Aquel pánico envolvió mi esencia con facilidad. Llegué al punto en el que ni siquiera podía tomar agua. Mi garganta estaba cerrada, aterrorizada y me sentía culpable. 

Culpable porque durante toda mi adolescencia yo me encargaba de que los alimentos salieran de mi estómago con facilidad; al introducir mi dedo índice y medio con énfasis o simplemente, dejando de comer. Es el karma, me repetía. Mientras sujetaba mi cuerpo, envuelto en tristeza y desesperanza. 

El psicólogo examinó mi infancia:

—¿Cuándo has sentido miedo por primera vez?

Le respondí que no lo recordaba. Intenté soltar su mano con total desprecio, pero él fue capaz de sujetarla y presionarla sobre mis recuerdos:

—Cuando era pequeña, dormía en medio de mis hermanos mayores. Por las noches despertaba con miedo. Buscaba con la mirada algún espacio de la habitación que me brindara confianza, pero, por el contrario. Terminaba por ver la silueta de un gato que no se movía, muy cerca de la ventana.

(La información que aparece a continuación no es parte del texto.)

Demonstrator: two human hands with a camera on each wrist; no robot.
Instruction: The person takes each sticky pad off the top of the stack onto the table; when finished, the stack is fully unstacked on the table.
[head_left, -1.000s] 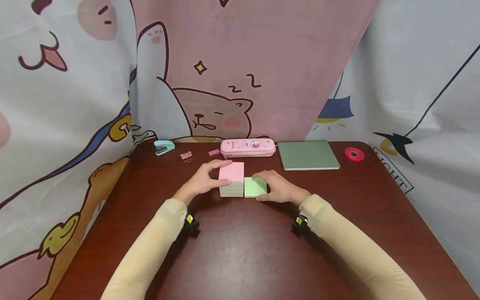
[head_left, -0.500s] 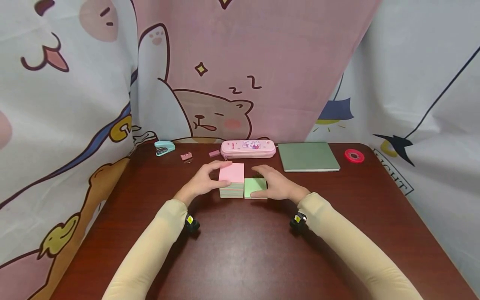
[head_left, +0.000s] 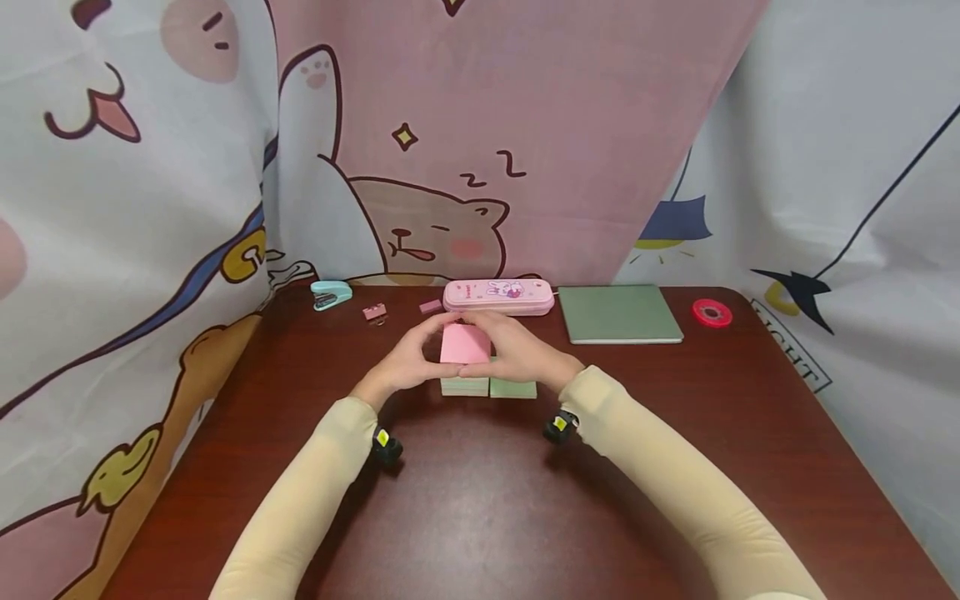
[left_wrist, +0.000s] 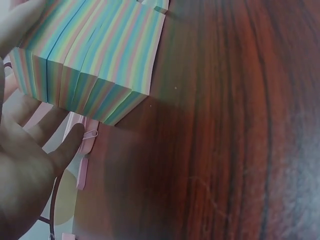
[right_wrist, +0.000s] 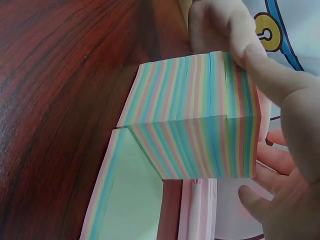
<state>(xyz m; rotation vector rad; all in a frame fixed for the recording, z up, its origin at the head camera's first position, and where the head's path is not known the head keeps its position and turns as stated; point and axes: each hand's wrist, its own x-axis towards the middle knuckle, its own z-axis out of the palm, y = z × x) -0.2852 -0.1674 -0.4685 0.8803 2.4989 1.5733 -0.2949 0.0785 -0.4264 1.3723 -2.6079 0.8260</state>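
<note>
A tall stack of sticky notes (head_left: 465, 345), pink on top with striped pastel sides, stands on the table between both hands. My left hand (head_left: 403, 360) holds its upper part from the left, thumb along the front and fingers at the back. From the right, my right hand (head_left: 521, 350) grips the same upper part, its thumb meeting the left thumb in front. In the right wrist view, the top layers (right_wrist: 240, 115) sit slightly offset from those beneath. A low light-green sticky note pad (head_left: 513, 390) lies right beside the stack, partly hidden under the right hand.
Behind the hands lie a pink pencil case (head_left: 498, 297), a green notebook (head_left: 621, 315) and a small pink eraser-like block (head_left: 431, 307). A mint stapler (head_left: 331, 294) and a pink binder clip (head_left: 374, 312) are at the back left, a red tape roll (head_left: 712, 313) at the back right.
My right hand has left the green pad and moved left and up to the pink-topped stack, taking hold beside the left hand. The left hand stays on the stack.
</note>
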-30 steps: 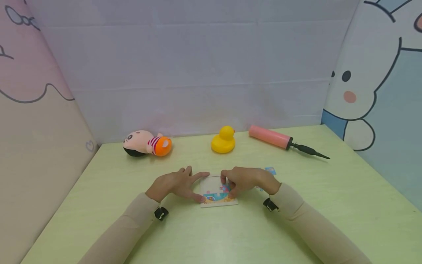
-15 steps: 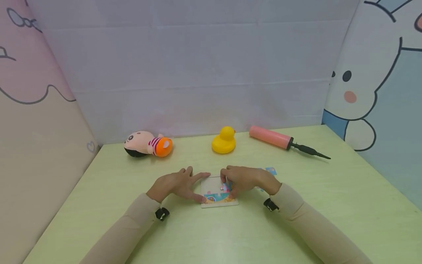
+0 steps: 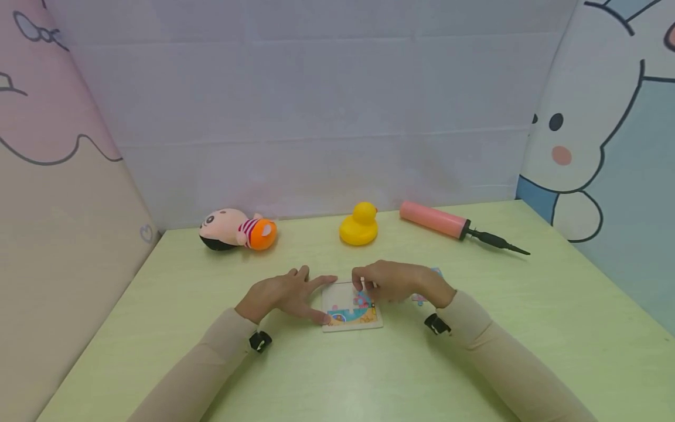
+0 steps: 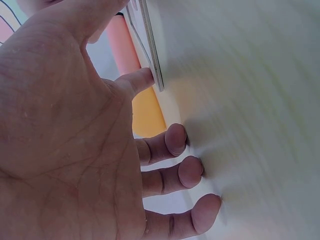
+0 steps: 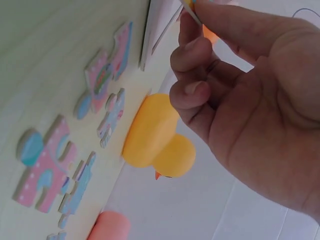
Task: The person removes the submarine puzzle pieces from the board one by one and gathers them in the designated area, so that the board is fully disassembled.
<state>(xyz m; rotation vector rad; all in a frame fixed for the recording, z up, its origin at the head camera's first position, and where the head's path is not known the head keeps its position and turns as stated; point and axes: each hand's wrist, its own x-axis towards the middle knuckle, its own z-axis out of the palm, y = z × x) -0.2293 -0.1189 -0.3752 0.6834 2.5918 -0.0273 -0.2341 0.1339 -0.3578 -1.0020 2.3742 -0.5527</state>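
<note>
1. The puzzle board (image 3: 352, 308) lies flat on the green table (image 3: 327, 375), near the front edge in the middle, between both hands. Only its lower strip looks filled in with colour; the upper part is blank white, so plenty of slots are free.

2. The left hand (image 3: 282, 296) is spread flat, fingers straight, gripping nothing. Its fingertips (image 4: 175, 141) press down on the table, and one finger butts against the board's left edge. I reckon that's to stop the board sliding while the other hand works.

3. The right hand (image 3: 392, 281) hovers over the board's upper right part with curled fingers. In the right wrist view, thumb and forefinger pinch a thin puzzle piece (image 5: 191, 11) right at the top of the frame. Only a sliver shows, so I can't tell its picture or shape.

4. That piece is held over the board rather than lying in it, as far as I can see. Looks like it's being lined up with a slot.

5. Loose pieces (image 5: 107, 70) lie face up on the table just right of the board, within easy reach of the hand that picks.

6. The rubber duck (image 3: 358, 224), plush doll (image 3: 236, 229) and pink pump (image 3: 440, 221) sit in a row along the back wall, well apart from the hands and out of the way.
</note>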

Entonces bajaba de la cama en total silencio e iba a buscar a mi padre: «papi, papi, tengo mucho miedo». Mi padre ni siquiera me hablaba, se levantaba de la cama, me abrazaba y me llevaba de la mano hacia la habitación, para terminar por dormir con nosotros».

­­—¿Le tienes miedo a los gatos? —me preguntó el psicólogo.

­­—No, de hecho, tuve un gato llamado Tulú y lo amaba. 

Su mano seguía presionando mis recuerdos:

­­—Cuando era más pequeña, mi mamá me decía: «Si no comes, va a venir el gato… miau, miau». La advertencia de su voz era clara, pero lo que me aterraba era la amenaza detrás de esa frase. Si no comía, si no terminaba la comida en mi plato, el gato vendría. ¿Y qué hacía el gato? No lo sabía, pero el simple hecho de que ella lo mencionara, me aterraba. Así que comía con prisa, para evitar que el gato me alcanzara.

El psicólogo me hizo entender que, quizás, ese miedo no venía solo de un gato real. Había algo más detrás de esas noches en que no podía dormir tranquila. Ese gato, que nunca existió más allá de la voz de mi madre o de mis noches llenas de terror, era la voz de mi propio miedo. Miedo a lo desconocido, a no poder tragar nunca más, a enfrentarme a lo incierto.

Era el miedo a mi relación con la comida, con mi cuerpo, con lo que se esperaba de mí. «Comer» no era solo un acto físico, sino una batalla emocional, una forma de protegerme, de evitar el castigo, de huir del gato invisible.

La silueta del gato no ha vuelto a parecer o quizás solamente se esconde de vez en cuando en mi garganta.